Estimation of the population mean under SRS

  • \(\bar{Y}_U = N^{-1}\sum_{i=1}^N y_i\): population mean of \(y\), parameter of interest
  • \(\bar{y}=n^{-1} \sum_{i \in \mathcal{S}} y_i\): sample mean of \(y\). An estimator of \(\bar{Y}_U\).
  • Sampling design: SRS
  • We are interested in using \(\bar{y}\) to estimate \(\bar{Y}_U\).

Theorem 1

  • Under SRS without replacement, the sample mean \(\bar{y}\) satisfies \[ E( \bar{y} ) = \bar{Y}_N \] and \[ V( \bar{y}) = \frac{1}{n} \left( 1- \frac{n}{N}\right) S^2 , \] where \[ S^2 = \frac{1}{N-1} \sum_{i=1}^N \left( y_i - \bar{Y}_U \right)^2 . \]

Proof of Theorem 1

  • First we express \[ \bar{y} = \frac{1}{n} \sum_{i=1}^N I_i y_i \] where \[ I_i =\left\{ \begin{array}{ll} 1 & \mbox{ if } i \in \mathcal{S} \\ 0 & \mbox{ otherwise} \end{array} \right. \]
  • Expectation of \(\bar{y}\): \[\begin{eqnarray*} E( \bar{y} ) &=& E\left(\frac{1}{n} \sum_{i=1}^N I_i y_i \right)= \frac{1}{n} \sum_{i=1}^N y_i E( I_i) = \frac{1}{N} \sum_{i=1}^N y_i . \end{eqnarray*}\]
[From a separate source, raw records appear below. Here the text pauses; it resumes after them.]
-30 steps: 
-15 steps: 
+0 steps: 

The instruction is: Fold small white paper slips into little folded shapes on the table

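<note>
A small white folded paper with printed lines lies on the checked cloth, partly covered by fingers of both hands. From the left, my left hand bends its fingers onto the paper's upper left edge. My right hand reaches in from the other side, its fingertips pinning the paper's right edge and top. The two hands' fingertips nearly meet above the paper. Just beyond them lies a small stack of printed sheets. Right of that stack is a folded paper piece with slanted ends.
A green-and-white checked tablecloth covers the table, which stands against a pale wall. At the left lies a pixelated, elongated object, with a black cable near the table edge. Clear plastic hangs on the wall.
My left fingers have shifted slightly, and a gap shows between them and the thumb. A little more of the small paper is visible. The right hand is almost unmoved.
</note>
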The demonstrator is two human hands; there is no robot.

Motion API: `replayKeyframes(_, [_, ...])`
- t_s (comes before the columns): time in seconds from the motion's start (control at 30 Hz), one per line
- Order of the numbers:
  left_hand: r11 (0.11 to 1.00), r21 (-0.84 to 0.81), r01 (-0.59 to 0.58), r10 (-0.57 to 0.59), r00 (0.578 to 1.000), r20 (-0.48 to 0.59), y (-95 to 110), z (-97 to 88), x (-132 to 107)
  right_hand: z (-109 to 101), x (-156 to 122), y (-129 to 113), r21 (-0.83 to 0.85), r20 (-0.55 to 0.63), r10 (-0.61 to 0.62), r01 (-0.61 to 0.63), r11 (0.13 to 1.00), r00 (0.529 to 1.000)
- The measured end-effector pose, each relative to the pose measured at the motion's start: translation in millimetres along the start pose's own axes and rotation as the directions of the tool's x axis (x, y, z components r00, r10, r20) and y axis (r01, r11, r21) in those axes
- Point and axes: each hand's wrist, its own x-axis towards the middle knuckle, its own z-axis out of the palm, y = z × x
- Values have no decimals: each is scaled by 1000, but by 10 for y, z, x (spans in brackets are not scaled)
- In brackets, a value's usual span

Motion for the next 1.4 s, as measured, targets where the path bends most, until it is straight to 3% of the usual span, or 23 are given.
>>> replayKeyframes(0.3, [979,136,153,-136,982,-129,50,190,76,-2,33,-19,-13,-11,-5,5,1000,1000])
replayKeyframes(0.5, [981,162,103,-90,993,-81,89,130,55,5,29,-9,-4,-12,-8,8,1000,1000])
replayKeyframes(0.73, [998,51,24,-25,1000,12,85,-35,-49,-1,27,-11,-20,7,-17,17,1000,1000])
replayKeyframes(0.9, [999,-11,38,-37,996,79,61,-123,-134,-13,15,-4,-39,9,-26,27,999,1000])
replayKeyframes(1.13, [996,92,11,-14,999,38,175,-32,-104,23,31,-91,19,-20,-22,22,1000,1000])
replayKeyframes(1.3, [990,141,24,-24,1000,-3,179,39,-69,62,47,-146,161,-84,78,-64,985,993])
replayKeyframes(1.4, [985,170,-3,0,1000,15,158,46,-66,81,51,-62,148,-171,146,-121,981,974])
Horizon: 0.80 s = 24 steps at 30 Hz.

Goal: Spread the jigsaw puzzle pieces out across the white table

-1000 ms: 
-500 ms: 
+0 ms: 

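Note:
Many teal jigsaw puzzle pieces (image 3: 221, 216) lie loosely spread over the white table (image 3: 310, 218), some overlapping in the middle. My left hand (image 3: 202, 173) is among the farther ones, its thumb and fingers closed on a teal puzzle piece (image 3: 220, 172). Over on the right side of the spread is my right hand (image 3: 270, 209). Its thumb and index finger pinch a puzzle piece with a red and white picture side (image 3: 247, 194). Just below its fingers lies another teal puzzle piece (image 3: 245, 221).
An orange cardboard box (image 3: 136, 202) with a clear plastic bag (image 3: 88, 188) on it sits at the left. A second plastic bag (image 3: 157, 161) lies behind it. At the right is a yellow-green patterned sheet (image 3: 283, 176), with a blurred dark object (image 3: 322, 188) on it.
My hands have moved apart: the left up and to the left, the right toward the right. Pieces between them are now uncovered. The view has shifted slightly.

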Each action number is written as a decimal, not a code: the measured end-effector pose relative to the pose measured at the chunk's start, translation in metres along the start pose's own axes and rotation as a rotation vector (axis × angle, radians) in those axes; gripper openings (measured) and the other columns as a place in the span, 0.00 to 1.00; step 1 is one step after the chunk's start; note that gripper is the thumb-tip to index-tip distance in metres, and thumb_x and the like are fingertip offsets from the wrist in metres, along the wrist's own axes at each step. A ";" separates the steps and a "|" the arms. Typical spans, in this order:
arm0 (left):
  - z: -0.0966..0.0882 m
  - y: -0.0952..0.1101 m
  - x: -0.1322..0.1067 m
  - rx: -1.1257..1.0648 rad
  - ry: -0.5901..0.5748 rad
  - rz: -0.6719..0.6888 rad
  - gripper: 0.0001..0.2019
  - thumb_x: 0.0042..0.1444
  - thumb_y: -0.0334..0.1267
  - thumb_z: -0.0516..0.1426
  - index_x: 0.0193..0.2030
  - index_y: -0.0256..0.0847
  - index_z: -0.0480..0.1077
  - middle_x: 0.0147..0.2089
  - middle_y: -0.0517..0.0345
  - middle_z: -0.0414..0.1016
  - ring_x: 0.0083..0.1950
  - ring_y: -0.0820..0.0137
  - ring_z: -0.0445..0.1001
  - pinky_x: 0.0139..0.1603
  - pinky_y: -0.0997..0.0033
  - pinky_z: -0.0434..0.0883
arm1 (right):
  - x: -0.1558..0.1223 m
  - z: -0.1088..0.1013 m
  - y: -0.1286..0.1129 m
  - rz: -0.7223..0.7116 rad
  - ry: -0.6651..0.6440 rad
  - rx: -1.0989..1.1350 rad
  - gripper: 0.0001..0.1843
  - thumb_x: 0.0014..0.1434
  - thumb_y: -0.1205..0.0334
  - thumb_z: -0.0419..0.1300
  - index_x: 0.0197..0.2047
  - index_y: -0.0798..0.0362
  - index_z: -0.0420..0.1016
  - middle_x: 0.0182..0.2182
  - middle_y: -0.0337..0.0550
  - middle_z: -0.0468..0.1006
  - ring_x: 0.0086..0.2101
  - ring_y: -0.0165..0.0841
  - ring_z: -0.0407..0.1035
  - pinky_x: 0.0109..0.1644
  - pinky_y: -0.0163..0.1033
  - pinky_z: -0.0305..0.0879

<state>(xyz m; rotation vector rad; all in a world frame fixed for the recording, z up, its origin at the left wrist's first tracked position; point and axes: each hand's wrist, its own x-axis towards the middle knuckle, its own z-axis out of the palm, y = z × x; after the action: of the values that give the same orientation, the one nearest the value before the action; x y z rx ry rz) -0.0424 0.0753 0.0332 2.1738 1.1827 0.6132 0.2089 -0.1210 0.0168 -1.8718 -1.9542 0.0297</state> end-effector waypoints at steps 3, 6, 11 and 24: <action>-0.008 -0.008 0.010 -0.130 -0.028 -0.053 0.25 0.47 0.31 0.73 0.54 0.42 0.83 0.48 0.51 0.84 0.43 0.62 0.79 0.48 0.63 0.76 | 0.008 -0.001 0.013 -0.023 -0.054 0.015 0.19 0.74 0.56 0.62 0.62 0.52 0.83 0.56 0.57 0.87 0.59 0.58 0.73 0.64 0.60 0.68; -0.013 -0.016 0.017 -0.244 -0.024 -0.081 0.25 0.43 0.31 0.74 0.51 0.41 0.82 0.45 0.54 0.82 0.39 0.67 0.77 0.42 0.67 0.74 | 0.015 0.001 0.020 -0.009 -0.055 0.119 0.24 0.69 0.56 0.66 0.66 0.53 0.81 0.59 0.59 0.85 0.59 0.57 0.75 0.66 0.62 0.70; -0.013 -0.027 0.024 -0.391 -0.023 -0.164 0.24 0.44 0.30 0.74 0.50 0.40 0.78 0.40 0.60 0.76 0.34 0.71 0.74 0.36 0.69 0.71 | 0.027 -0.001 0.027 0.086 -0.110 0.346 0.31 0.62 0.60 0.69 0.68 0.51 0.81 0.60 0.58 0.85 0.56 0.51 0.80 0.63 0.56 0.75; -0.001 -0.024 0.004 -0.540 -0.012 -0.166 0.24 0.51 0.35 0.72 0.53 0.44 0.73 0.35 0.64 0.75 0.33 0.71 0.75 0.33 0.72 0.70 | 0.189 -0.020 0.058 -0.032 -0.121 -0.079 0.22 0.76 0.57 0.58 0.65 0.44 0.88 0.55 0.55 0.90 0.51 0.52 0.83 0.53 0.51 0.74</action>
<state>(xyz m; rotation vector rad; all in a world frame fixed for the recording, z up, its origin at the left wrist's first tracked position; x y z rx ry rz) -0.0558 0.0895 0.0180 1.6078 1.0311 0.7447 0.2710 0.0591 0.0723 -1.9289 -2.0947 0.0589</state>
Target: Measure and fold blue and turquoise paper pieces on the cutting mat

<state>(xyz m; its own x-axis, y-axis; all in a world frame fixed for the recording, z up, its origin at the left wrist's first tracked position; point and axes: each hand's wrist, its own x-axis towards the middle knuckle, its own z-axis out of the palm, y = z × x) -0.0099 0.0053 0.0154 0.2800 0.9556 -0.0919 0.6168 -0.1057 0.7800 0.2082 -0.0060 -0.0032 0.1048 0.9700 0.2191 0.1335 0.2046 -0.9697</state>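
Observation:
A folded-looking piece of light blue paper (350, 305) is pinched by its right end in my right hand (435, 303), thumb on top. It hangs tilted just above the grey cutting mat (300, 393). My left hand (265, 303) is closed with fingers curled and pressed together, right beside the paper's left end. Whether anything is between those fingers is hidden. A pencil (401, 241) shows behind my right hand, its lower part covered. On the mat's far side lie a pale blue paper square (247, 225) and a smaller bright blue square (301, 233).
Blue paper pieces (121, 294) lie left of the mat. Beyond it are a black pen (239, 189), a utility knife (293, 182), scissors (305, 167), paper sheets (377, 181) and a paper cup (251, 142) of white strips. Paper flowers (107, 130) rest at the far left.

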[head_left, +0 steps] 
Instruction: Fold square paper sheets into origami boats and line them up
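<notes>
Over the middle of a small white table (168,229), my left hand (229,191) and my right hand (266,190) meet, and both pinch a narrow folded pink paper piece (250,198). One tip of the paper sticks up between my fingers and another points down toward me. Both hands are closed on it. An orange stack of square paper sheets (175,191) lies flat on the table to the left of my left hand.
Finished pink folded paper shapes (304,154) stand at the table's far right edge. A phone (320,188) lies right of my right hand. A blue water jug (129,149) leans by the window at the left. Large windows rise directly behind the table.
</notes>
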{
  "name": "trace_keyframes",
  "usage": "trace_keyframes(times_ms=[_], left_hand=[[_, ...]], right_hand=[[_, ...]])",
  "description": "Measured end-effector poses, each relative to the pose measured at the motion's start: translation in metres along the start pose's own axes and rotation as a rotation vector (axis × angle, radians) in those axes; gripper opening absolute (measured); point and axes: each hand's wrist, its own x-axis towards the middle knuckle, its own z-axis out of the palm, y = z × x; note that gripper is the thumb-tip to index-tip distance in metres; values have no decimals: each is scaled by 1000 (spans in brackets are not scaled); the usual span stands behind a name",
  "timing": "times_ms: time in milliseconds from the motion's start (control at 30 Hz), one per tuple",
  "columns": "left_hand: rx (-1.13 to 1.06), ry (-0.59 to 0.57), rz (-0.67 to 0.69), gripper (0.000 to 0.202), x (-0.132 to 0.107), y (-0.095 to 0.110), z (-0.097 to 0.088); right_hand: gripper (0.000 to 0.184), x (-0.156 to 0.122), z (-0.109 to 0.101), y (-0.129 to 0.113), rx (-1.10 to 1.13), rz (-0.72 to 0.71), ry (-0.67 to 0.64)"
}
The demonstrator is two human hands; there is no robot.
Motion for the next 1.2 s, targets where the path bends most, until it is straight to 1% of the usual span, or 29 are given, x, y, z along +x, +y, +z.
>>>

  • For the variance term, note that \[ V( \bar{y}) = E\{ (\bar{y}-\bar{Y}_U )^2 \} \]

  • We can express \[\begin{eqnarray*} \bar{y} - \bar{Y}_U &=& \frac{1}{n} \sum_{i=1}^N I_i ( y_i - \bar{Y}_U ):= \frac{1}{n} \sum_{i=1}^N I_i z_i \end{eqnarray*}\] where \(z_i = y_i - \bar{Y}_U\).

  • Thus, we have
    \[\begin{eqnarray*} (\bar{y} - \bar{Y}_U)^2 &=& \frac{1}{n^2} \left\{ \sum_{i=1}^N I_i z_i^2 + \sum_{i \neq j }I_i I_j z_i z_j \right\} \\ E\{ (\bar{y} - \bar{Y}_U)^2 \} &=& \frac{1}{n^2} \left\{ \sum_{i=1}^N E(I_i) z_i^2 + \sum_{i \neq j }E( I_i I_j) z_i z_j \right\} \end{eqnarray*}\]

  • We have already seen that \(E(I_i)=n/N\).
  • For the \(E(I_iI_j)\) term with \(i \neq j\), we use \[ E( I_i I_j ) = \frac{{N-2 \choose n-2}}{N \choose n} = \frac{n(n-1)}{N(N-1)} \]
  • Also, since \(\sum_{i=1}^N z_i=0\), we can show that \[ \sum_{i \neq j} z_i z_j = - \sum_{i=1}^N z_i^2 \]
  • Now, \(\sum_{i=1}^N z_i^2 = \sum_{i=1}^N (y_i - \bar{Y}_U)^2 = (N-1) S^2\).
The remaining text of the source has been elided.